Data provided:
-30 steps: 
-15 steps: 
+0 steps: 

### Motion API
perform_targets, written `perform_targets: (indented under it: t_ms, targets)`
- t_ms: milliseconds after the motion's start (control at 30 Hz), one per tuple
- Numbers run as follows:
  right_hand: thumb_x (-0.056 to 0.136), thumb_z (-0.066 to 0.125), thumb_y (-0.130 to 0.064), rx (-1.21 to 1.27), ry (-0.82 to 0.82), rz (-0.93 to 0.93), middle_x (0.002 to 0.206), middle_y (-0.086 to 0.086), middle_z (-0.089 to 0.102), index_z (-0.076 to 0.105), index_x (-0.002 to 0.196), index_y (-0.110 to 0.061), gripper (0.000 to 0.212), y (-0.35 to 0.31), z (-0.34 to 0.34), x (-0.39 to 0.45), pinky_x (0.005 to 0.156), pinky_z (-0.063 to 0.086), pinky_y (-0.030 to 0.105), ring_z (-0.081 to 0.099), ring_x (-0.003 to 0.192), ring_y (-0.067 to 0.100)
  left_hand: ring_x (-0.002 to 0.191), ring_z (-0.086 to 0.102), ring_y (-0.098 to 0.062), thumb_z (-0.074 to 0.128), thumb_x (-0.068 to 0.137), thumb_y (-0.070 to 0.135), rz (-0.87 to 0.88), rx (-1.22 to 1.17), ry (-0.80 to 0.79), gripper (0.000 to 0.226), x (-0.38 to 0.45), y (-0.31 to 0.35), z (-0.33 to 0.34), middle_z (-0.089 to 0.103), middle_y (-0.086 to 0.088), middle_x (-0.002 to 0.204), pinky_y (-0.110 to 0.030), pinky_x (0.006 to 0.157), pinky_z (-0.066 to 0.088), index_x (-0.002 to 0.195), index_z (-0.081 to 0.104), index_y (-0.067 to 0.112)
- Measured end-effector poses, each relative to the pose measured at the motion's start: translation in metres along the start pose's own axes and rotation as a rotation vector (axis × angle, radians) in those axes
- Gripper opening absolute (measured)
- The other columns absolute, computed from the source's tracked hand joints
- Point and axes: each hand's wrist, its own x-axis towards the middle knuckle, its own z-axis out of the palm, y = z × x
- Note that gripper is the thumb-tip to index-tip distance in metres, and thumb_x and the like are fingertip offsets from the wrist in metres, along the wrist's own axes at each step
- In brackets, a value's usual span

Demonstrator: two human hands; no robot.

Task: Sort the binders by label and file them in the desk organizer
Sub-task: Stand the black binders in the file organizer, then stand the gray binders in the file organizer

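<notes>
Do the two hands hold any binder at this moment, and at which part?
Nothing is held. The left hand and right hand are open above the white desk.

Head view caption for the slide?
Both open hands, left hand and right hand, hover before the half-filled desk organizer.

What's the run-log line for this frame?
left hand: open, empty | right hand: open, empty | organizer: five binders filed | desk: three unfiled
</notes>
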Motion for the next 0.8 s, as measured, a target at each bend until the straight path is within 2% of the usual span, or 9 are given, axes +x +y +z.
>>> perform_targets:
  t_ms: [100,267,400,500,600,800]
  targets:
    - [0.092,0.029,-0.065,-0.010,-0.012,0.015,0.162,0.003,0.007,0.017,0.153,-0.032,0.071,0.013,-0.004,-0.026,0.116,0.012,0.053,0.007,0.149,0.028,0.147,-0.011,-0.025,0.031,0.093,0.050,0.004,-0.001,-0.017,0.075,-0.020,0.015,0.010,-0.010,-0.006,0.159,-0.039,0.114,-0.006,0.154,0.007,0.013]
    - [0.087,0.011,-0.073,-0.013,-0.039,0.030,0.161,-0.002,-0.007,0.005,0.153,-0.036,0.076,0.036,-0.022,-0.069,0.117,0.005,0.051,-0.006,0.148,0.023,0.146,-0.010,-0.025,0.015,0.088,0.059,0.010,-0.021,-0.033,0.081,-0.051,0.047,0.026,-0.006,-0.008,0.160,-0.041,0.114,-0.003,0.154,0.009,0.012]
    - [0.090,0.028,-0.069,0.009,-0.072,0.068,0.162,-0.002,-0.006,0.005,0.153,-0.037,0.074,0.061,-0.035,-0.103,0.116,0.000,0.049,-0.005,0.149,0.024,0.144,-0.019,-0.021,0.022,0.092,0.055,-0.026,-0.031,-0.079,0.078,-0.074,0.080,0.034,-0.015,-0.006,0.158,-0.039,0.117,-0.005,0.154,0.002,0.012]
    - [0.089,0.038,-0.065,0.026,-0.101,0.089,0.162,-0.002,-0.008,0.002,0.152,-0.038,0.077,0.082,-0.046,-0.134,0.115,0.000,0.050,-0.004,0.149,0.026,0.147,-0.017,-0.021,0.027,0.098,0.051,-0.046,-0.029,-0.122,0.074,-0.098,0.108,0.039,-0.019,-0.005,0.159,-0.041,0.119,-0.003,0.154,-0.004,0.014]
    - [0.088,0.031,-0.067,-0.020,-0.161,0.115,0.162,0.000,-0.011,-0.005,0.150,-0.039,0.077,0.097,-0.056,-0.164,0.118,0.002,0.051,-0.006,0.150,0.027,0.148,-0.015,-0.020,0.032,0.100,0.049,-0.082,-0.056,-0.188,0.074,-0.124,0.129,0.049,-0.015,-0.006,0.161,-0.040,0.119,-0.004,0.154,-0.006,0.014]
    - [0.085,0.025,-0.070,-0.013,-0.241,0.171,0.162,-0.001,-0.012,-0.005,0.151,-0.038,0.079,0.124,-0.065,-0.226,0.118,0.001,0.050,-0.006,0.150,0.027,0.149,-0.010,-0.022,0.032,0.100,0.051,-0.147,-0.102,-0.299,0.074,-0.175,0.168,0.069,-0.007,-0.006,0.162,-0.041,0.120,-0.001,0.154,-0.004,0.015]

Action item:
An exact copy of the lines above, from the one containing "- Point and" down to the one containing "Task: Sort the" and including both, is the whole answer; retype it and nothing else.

Output:
- Point and axes: each hand's wrist, its own x-axis towards the middle knuckle, its own z-axis out of the palm, y = z × x
- Note that gripper is the thumb-tip to index-tip distance in metres, and thumb_x and the like are fingertip offsets from the wrist in metres, along the wrist's own axes at each step
- In brackets, a value's usual span

Demonstrator: two human hands; no robot.

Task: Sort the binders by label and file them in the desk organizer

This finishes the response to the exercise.